Work instruction: Images are to be excluded, and the rest of the data repeated exactly.
======
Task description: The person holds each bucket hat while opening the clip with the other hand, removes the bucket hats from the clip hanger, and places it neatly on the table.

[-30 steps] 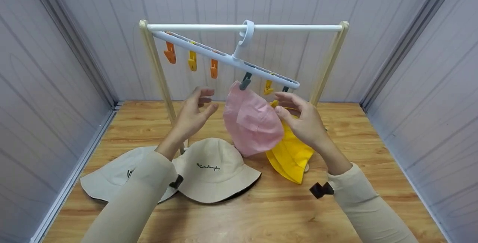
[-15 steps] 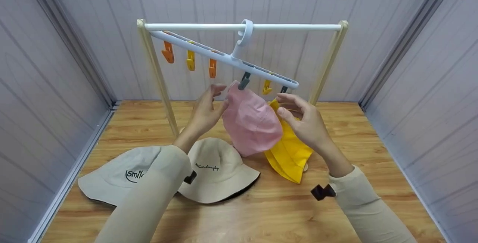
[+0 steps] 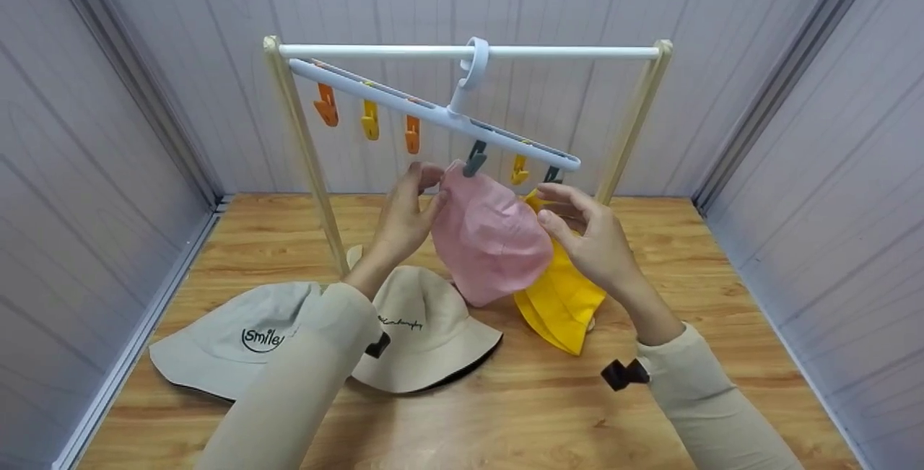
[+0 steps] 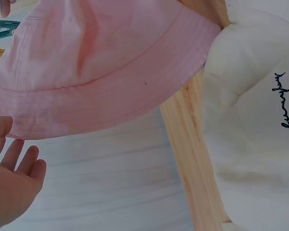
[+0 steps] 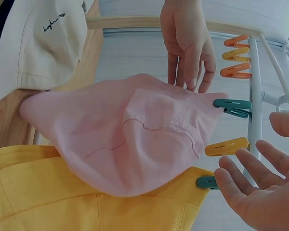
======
Response to this exercise:
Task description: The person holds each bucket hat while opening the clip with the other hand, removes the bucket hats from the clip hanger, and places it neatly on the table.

[-30 steps] 
[-15 steps] 
[+0 steps] 
[+0 steps] 
[+0 steps] 

No additional output is required for this exercise.